Tim Tannert: What we find is pharmacists is trying to operate off a management system that is not technically designed for the long-term care space. Many pharmacy systems are developed with a retail workflow in mind.

When I think about technology that is revolutionary for long-term care, it is technology that brings enhanced services and reduces the time necessary for nurses and caregivers to access medications. It is also vital for the pharmacy to be able to handle all of the different preferences and requests between their nursing facilities accurately. When that is efficient, there is more time to spend on patient care.

To do this, think about the biggest impact by getting back to the basics — the first investment pharmacists have to make is in the pharmacy management solution for the pharmacy. If you have the right PMS, it is a productivity management solution. With an integrated solution you can move through your day with a higher degree of accuracy and have better communication with facilities.

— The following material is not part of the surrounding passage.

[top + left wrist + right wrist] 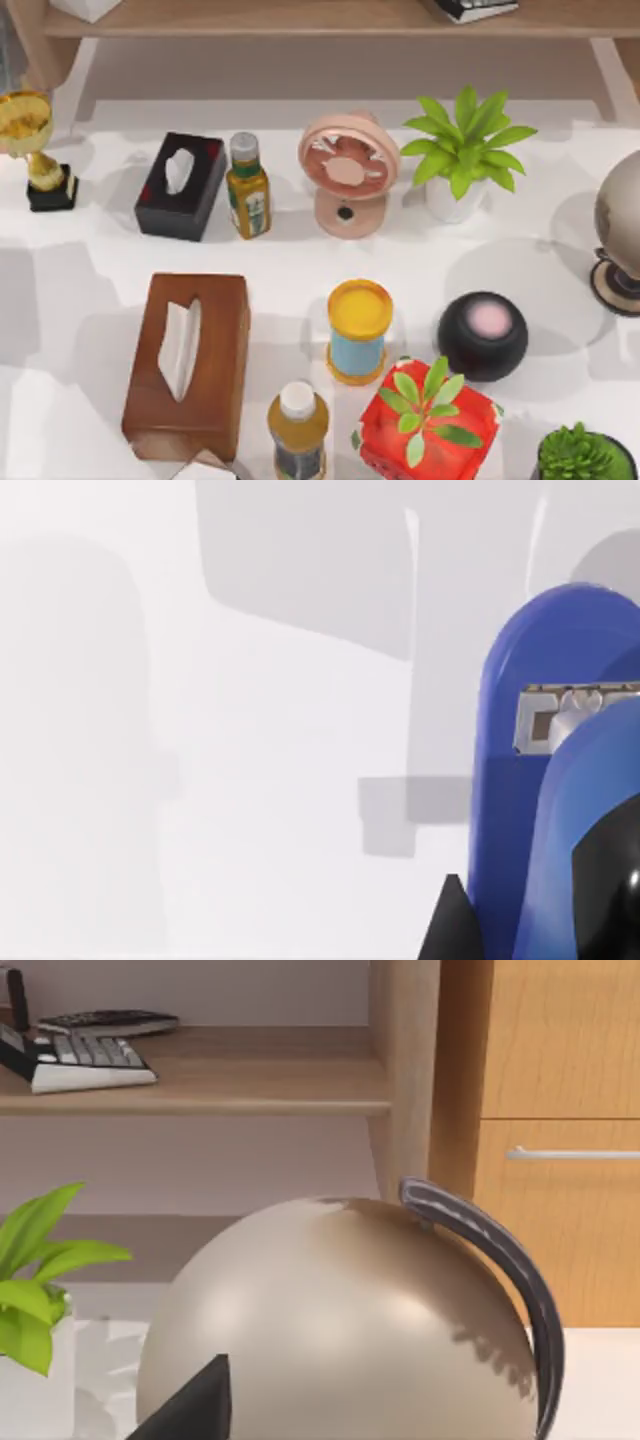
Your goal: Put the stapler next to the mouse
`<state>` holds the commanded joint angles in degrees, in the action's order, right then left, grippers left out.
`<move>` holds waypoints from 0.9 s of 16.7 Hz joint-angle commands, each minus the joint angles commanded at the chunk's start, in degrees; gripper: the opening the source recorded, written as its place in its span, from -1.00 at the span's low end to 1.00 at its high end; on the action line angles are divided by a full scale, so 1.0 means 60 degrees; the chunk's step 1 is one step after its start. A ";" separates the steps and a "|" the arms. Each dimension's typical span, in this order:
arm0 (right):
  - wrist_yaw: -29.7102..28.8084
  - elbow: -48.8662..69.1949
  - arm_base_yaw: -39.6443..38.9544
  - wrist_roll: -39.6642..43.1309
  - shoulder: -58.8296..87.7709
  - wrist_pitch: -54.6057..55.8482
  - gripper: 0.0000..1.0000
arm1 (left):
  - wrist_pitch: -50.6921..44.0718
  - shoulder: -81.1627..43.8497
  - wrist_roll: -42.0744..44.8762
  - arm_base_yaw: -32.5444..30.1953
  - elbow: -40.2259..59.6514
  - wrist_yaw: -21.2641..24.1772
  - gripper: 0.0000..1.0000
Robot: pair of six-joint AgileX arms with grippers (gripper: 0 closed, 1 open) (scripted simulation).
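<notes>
Clearly, the blue stapler is seen close under the left wrist camera on bare white table, cut off at the edge. Whether the left claw is apart or together cannot be told. No mouse can be made out, so a misplaced drop among crowded clutter is risked.

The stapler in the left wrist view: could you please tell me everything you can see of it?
The stapler is glossy blue and looks like plastic, with a rounded nose. Between its upper and lower halves sits a silvery metal part. It stands close before the camera and is cut off by the picture's edge, so its full length stays hidden. Behind it lies the white table, marked with grey shadows. A dark pointed shape, probably part of the left gripper, overlaps its lower portion; whether they touch I cannot tell.
</notes>
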<state>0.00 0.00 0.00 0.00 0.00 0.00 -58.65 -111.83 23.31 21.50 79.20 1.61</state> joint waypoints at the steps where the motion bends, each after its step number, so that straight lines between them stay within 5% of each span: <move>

CT: What are the innovations taking place in the LTC space?

Tannert: We have seen an increase in pharmacogenomics testing occurring. Pharmacies can intervene and say, based on a specific patient’s metabolism, if a drug therapy is effective for them or not. This results in more effective clinical outcomes. We are interfacing with companies so pharmacists have the information they need and can offer the intervention and that higher level of patient care. This fits the trend of more outcomes-based care. The clinical work by the pharmacists reduces the time around medication management on the part of the caregiver. It is a small part of the caregiver job, but it takes up a lot of time. We have seen technologies coming into play that address this. There are a number of first-dose solutions now, and the price point is coming down. The technology is improved to support communication with the facility and make it easier to access information. There’s better record keeping.
CT: What automation have you seen taking hold in the facility?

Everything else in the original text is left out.